As reported in several media the U. S. Department of Transportation has announced an agreement that would ultimately allow for up to 110 commercial daily flights between the USA and Cuba, including up to 20 flights to La Habana / HAV and up to 10 for nine other Cuban airports. Airlines will apply, USDOT will select. These airports might include Havana (HAV), Camagüey (CMW), Cienfuegos (CFG), Jardines del Rey (CCC), Santa Clara (SNU), Santiago de Cuba (SCU) and Varadero (VRA).

Current USA-Cuba flights, flown by American, Delta, JetBlue, SunJet etc. are all charters through Cuba Travel Service / CTA. AA charter flights to Cuba do not earn AA miles, can not be flown as awards, do not allow for upgrades or recognize any AA perquisites or status.

Tourist travel to Cuba is prohibited under U.S. law for U.S. citizens, permanent residents, and others subject to U.S. jurisdiction, as is spending American money for arrangements in Cuba or in Cuba itself. USA travelers must have a permit as allowed by the U. S. Treasury OFAC, as well as purchase tickets from CTS if flying between USA and Cuba.

Link to US Treasury Dept. Office of Foreign Assets Control / OFAC PDF (12 Jan 2016) governing travel to Cuba by U.S. Citizens and Residents.
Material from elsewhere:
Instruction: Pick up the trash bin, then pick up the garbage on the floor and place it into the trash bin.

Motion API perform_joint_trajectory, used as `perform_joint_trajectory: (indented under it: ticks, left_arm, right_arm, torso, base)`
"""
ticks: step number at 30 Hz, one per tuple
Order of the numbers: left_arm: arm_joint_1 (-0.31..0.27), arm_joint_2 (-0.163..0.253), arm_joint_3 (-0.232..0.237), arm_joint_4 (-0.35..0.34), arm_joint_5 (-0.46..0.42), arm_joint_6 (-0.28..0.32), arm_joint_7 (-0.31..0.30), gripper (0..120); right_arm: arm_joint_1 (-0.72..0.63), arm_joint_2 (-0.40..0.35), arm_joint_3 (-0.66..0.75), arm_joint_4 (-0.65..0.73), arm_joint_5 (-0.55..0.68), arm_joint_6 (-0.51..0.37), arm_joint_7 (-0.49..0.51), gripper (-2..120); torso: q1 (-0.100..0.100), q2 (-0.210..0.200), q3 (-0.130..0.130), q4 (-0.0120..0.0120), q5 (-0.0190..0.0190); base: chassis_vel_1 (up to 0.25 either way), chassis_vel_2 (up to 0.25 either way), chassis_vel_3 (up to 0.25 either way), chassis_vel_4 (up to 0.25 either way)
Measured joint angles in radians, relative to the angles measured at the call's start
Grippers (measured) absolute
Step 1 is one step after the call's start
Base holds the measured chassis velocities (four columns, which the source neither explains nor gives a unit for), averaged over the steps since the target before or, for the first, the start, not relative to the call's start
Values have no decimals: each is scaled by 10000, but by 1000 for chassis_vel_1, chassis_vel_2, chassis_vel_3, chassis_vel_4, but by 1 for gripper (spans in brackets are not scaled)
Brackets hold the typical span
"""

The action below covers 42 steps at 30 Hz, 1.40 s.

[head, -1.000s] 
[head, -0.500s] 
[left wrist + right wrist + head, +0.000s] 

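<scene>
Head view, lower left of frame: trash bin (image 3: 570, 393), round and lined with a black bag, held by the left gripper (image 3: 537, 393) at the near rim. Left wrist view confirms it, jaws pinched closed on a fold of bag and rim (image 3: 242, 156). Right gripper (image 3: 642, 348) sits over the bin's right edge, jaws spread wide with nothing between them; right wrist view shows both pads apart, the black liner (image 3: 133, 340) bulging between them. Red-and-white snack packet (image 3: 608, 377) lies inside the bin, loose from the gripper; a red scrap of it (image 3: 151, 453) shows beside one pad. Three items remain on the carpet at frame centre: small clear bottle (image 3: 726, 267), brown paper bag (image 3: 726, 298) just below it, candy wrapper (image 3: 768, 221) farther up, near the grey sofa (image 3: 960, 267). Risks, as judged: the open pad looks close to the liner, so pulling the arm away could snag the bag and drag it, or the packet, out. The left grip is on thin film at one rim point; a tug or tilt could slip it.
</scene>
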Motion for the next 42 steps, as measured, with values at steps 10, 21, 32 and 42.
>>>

U. S. citizens can legally travel to Cuba if they are engaging in 12 categories of activities such as professional research, participating in an athletic event, performing in a concert, working on a humanitarian project or taking part in educational activities benefiting Cubans or visiting for "people to people" educational and outreach purposes. Americans might now "self license" if traveling for covered reasons.

Authorized travelers to Cuba are subject to daily spending limits. See the Office of Foreign Assets Control page of the U.S. Department of the Treasury. Link to PDF.

Currently, no AAdvantage miles may be earned flying AA or any oneworld airline to or from Cuba (e.g. Iberia).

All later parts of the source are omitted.